▶ **Task brief**:
Only the lines from the one containing "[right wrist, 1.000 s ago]" through the last line of the material should be copied, exactly as written and without pictures.

▶ **Source records**:
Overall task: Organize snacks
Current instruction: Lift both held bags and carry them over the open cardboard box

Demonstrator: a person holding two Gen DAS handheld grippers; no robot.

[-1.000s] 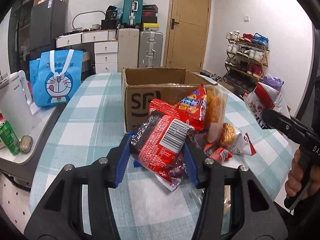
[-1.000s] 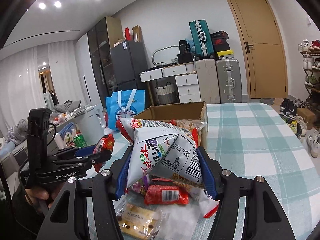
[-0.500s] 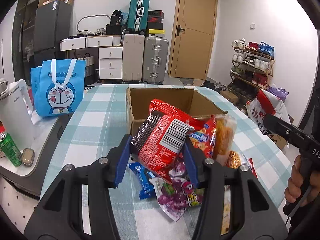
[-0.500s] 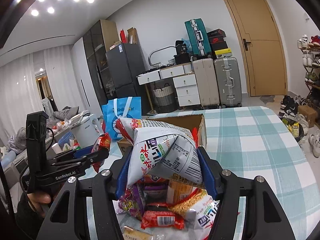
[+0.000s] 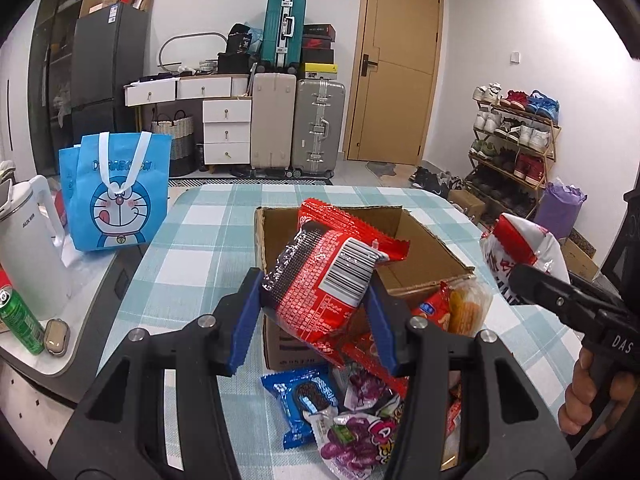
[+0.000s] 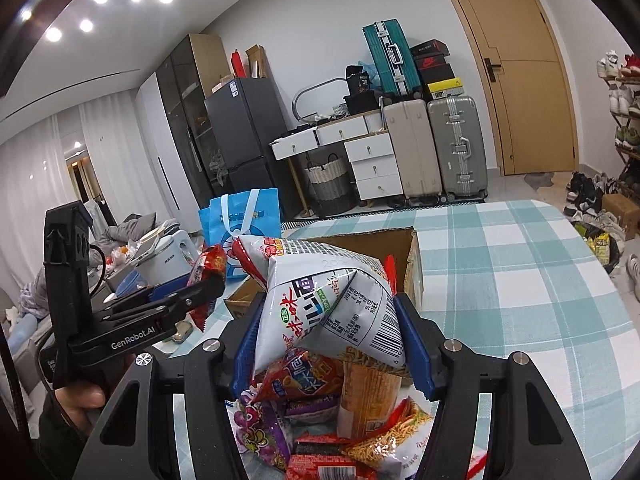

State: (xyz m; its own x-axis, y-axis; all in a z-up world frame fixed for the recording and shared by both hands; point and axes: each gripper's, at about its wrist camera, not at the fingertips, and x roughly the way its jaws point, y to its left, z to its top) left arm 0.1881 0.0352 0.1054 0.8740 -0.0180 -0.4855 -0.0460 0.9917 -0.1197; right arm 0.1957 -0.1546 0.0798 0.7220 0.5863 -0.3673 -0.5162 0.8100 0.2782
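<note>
Left gripper (image 5: 314,312) pinching red packet (image 5: 328,280) above near edge of cardboard box (image 5: 424,252). Right gripper (image 6: 326,344) pinching white packet (image 6: 328,300) above snack pile (image 6: 320,420).

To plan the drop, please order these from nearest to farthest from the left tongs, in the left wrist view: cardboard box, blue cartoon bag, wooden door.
1. cardboard box, just ahead of the left tongs
2. blue cartoon bag, off to the left beside the table
3. wooden door, at the far wall

left hand-held gripper (image 5: 312,312): clamped on a packet, tilted down | right hand-held gripper (image 6: 328,340): clamped on a packet, tilted down
</note>
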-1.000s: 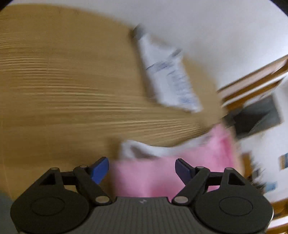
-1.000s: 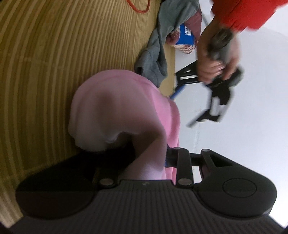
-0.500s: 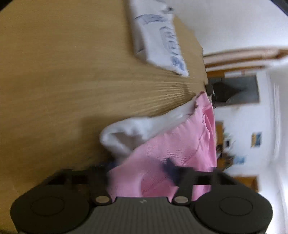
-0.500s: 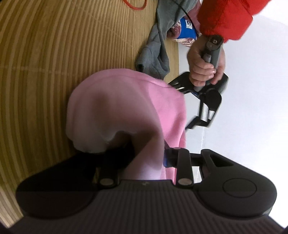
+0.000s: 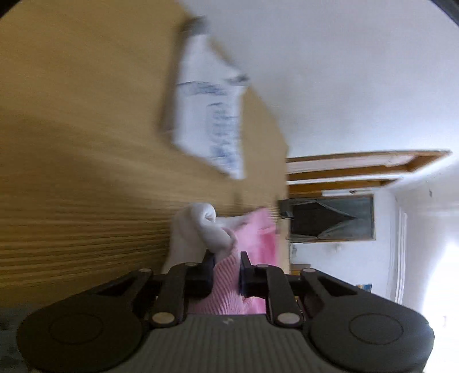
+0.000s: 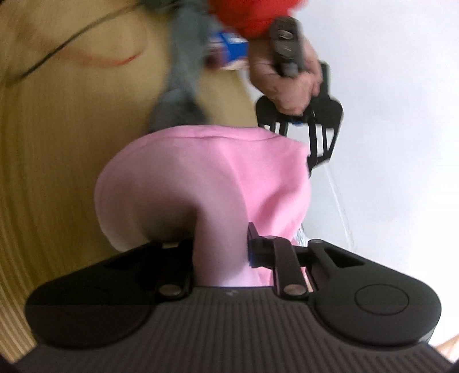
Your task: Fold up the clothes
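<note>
Both tongs clenched the pink garment [image 6: 206, 178]: the left gripper [image 5: 226, 268] had just closed on its ribbed edge, the right gripper [image 6: 221, 244] on a bunched fold. Beyond the garment a hand [image 6: 287, 86] in a red sleeve [image 6: 252, 14] gripped the left handle. The garment hung over the wooden table [image 5: 71, 143], white inside showing. Farther off lay a folded white cloth [image 5: 206, 114].

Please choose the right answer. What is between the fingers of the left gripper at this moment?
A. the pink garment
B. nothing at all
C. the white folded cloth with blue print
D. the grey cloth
A: in the left wrist view the left gripper is closed on a ribbed fold of the pink garment, while the white folded cloth with blue print lies apart on the wooden table.
</note>
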The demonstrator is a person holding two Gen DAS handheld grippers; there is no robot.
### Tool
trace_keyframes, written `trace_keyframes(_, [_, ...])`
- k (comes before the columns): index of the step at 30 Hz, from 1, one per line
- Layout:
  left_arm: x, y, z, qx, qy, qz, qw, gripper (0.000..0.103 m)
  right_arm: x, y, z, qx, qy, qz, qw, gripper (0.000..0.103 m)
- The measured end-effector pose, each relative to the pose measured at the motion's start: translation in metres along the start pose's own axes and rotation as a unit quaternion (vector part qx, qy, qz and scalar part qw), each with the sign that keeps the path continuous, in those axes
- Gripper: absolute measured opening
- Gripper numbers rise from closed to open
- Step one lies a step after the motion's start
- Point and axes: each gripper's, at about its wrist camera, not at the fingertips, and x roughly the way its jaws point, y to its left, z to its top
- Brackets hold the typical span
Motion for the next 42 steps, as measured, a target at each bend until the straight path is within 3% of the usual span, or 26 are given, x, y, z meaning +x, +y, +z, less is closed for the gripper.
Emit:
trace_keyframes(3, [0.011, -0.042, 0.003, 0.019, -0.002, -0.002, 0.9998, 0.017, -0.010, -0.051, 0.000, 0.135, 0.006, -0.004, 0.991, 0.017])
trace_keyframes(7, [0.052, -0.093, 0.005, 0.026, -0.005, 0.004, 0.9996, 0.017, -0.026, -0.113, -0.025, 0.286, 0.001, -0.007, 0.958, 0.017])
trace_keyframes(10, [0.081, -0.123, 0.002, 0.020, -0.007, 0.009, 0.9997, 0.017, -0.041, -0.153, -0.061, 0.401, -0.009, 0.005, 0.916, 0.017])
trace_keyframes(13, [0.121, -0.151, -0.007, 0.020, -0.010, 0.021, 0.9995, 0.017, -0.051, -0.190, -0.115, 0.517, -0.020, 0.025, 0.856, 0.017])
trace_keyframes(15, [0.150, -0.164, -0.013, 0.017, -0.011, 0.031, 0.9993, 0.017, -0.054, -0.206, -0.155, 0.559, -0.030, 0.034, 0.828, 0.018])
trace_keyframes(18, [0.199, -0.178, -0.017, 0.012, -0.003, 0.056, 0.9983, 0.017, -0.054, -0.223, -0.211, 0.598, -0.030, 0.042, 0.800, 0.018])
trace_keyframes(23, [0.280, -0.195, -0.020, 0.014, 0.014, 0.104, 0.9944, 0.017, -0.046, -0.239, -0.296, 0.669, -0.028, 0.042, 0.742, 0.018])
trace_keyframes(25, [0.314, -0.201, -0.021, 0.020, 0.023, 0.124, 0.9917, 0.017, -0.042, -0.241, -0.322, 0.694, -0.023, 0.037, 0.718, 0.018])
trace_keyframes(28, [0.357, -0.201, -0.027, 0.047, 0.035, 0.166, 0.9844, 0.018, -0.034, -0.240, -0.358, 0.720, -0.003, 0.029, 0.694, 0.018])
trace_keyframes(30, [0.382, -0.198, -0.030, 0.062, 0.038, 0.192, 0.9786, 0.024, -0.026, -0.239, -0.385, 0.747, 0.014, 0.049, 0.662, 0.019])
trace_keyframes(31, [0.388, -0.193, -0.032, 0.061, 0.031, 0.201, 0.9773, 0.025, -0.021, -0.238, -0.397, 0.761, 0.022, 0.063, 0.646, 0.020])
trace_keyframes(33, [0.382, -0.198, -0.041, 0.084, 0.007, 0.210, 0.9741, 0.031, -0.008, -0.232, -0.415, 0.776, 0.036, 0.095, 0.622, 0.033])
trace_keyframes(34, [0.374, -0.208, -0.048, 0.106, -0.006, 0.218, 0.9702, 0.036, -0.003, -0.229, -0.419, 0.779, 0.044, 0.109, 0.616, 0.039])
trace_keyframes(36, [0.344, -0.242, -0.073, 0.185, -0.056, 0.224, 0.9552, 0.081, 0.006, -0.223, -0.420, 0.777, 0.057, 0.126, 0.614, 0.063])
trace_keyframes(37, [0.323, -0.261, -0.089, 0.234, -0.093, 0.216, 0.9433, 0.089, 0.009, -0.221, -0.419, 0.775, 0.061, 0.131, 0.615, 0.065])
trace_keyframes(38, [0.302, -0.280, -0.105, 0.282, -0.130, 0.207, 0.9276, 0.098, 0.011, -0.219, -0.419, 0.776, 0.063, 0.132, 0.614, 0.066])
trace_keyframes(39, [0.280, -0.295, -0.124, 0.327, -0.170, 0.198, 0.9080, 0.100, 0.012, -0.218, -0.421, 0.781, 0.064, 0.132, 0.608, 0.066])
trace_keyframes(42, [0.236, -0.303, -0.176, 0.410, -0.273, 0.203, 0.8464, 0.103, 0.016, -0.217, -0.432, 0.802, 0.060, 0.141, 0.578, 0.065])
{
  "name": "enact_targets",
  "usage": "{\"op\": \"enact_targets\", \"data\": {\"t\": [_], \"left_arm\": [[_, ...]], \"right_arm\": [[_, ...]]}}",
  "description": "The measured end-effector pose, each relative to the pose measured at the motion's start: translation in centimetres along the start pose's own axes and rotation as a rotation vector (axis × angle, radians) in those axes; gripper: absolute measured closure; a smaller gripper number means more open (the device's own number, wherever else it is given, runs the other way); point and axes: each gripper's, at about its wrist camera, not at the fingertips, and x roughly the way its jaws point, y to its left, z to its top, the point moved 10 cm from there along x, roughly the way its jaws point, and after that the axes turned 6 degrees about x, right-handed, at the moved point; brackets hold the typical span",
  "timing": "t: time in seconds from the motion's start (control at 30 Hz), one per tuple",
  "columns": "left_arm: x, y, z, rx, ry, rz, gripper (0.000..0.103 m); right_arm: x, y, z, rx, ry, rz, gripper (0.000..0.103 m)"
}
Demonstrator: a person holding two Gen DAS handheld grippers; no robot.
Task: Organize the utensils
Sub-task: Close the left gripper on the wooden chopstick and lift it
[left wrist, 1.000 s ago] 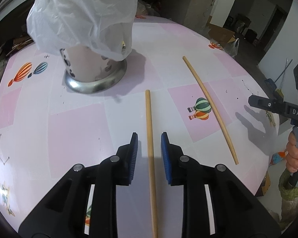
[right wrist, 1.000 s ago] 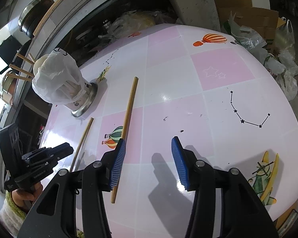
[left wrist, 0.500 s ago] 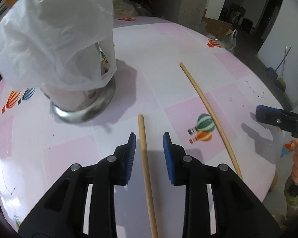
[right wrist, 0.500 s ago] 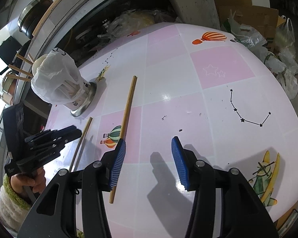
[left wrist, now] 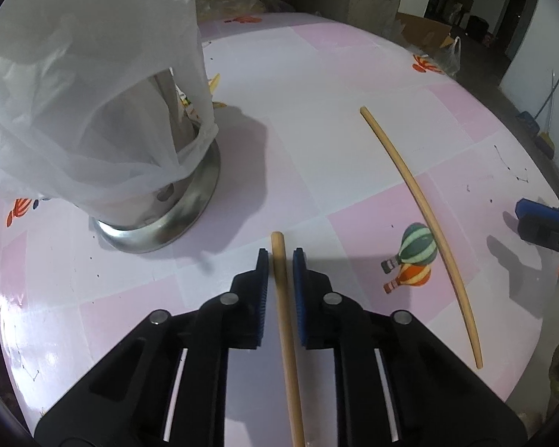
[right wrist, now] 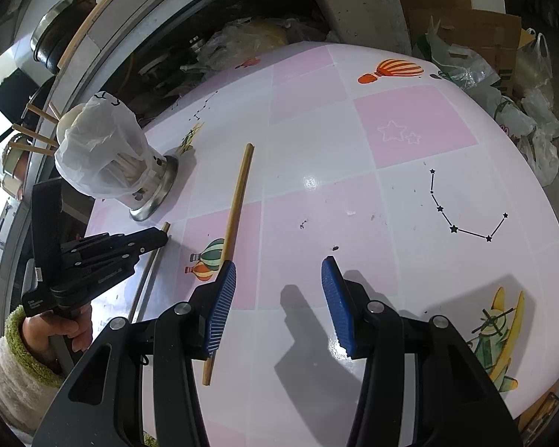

▶ **Task response**:
[right wrist, 1.000 s ago] 
[left wrist, 0.500 s ago] 
[right wrist, 0.500 s ago] 
[left wrist, now] 
[right wrist, now] 

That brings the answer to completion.